There are many problems with the travel system. You are correct that kids arms do breakdown when exposed to that. You are correct that some coaches are terrible.
But if my younger kid didn't do travel, he would have quit baseball years ago.
I was a little league "helper coach." Despite my love for the game (a deep one), i never played LL but my youngest son did, so of course since its all volunteer, i'd help out. I had no training - I was just a dad helping the coach. Many of the volunteers are in that boat. Many may have played in college/hs etc like his coach did, but not I or most of the dads, most of us are pickup-softball level or worse but love the game. My son ended up "retiring" from LL because the experience wasn't dissimilar to what you describe - where the focus falls onto the uber-physically talented kids and the rest are somewhat ignored or humored at best. It wasn't fun, it was time consuming and expensive and there was lots of overall disappointment. But not succeeding in LL or having a bad experience has little to do with being a fan of MLB - these things can coexist separately.

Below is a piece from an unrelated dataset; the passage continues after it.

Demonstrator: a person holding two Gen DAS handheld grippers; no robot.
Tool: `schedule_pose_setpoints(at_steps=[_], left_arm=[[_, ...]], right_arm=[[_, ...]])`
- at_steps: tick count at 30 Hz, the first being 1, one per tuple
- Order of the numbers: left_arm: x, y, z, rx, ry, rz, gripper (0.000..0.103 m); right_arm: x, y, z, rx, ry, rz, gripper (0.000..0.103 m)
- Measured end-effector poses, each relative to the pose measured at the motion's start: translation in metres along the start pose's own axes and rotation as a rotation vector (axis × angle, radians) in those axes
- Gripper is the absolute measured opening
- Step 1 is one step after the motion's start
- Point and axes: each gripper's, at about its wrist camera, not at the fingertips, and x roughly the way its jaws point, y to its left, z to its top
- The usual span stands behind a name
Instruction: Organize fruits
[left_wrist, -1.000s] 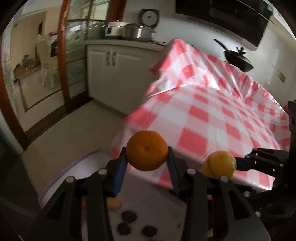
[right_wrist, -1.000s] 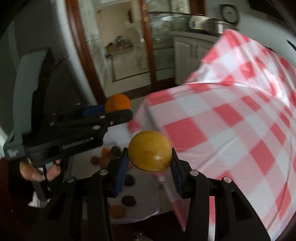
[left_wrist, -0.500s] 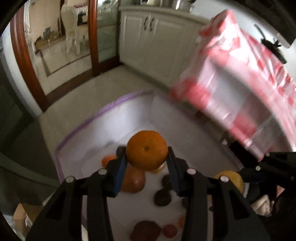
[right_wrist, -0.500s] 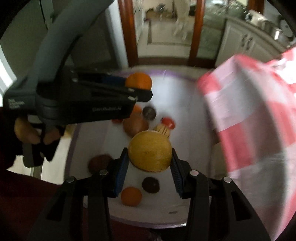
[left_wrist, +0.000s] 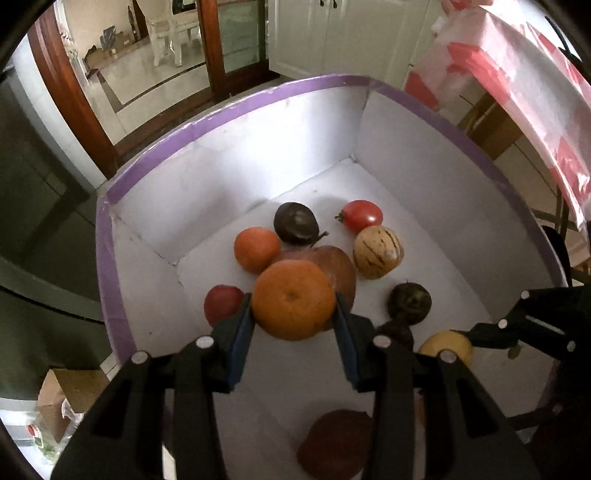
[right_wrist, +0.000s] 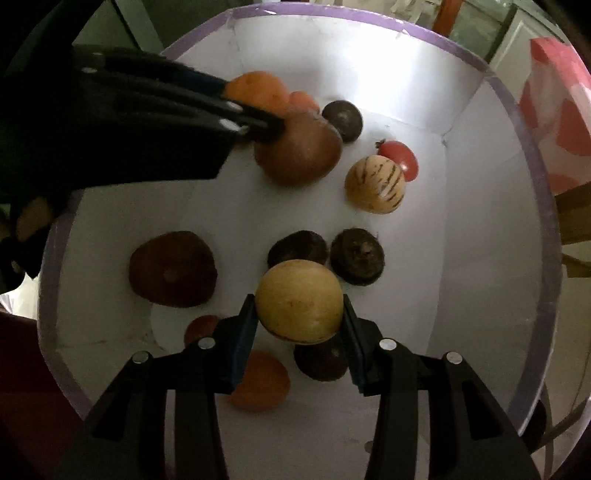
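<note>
My left gripper (left_wrist: 293, 306) is shut on an orange (left_wrist: 293, 299) and hangs inside a white box with a purple rim (left_wrist: 236, 107). My right gripper (right_wrist: 299, 302) is shut on a round yellow fruit (right_wrist: 299, 301) over the same box (right_wrist: 543, 206). In the left wrist view the right gripper shows at the right edge with the yellow fruit (left_wrist: 448, 345). On the box floor lie several fruits: a small orange (left_wrist: 256, 249), a dark plum (left_wrist: 295, 223), a red tomato (left_wrist: 360, 216), a striped pale melon (left_wrist: 376, 251) and a brown fruit (right_wrist: 299, 149).
A red-and-white checked tablecloth (left_wrist: 528, 88) hangs off a table at the upper right of the box. White cabinets (left_wrist: 332, 33) and a wood-framed glass door (left_wrist: 229, 40) stand beyond it. A cardboard box (left_wrist: 59, 395) sits on the floor at lower left.
Both grippers have dropped from above the checked table down into the white box, each still holding its fruit, and both have tipped to point steeply downward.
</note>
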Motion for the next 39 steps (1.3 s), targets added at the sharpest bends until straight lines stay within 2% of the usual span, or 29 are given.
schedule_pose_setpoints(at_steps=[12, 14, 16, 18, 21, 27, 30, 32, 37, 39], left_arm=[[0.003, -0.004, 0.002, -0.018, 0.023, 0.012, 0.044], [0.004, -0.005, 0.003, -0.021, 0.023, 0.004, 0.049], [0.003, -0.005, 0.003, -0.017, 0.021, -0.019, 0.057], [0.002, -0.009, 0.004, -0.001, 0.014, -0.032, 0.067], [-0.001, -0.012, 0.004, 0.017, 0.004, -0.025, 0.071], [-0.002, -0.013, 0.005, 0.014, 0.002, -0.034, 0.072], [-0.002, -0.013, 0.006, 0.018, 0.008, -0.033, 0.073], [0.0, -0.013, 0.006, 0.019, 0.011, -0.032, 0.073], [-0.001, -0.015, 0.007, 0.021, 0.02, -0.01, 0.074], [-0.008, -0.016, 0.008, 0.019, -0.013, 0.066, 0.093]], right_arm=[[-0.001, -0.001, 0.0, -0.011, -0.008, 0.007, 0.044], [0.0, 0.0, 0.002, -0.008, -0.012, 0.003, 0.05], [-0.002, -0.001, 0.002, 0.001, -0.019, 0.019, 0.07], [-0.005, -0.001, 0.002, 0.006, -0.033, 0.027, 0.08], [-0.006, -0.001, 0.002, 0.007, -0.036, 0.03, 0.08], [-0.006, -0.003, 0.004, 0.01, -0.036, 0.036, 0.081], [-0.007, -0.003, 0.004, 0.015, -0.038, 0.035, 0.084], [-0.007, -0.002, 0.005, 0.016, -0.044, 0.026, 0.087], [-0.011, -0.003, 0.004, 0.019, -0.049, -0.006, 0.087], [-0.014, -0.001, 0.003, 0.009, -0.051, -0.023, 0.087]])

That's a good point about how those things can coexist separately. I really like hockey even though I never played (except for one ill-fated year in kindergarten).
Although, I do feel like I have a stronger connection to baseball which I did play a lot longer. But that could be from a lot of different factors more than just having played it.
He regularly plays OOTP, listens to baseball podcasts and follows a team in a different state that I never rooted for.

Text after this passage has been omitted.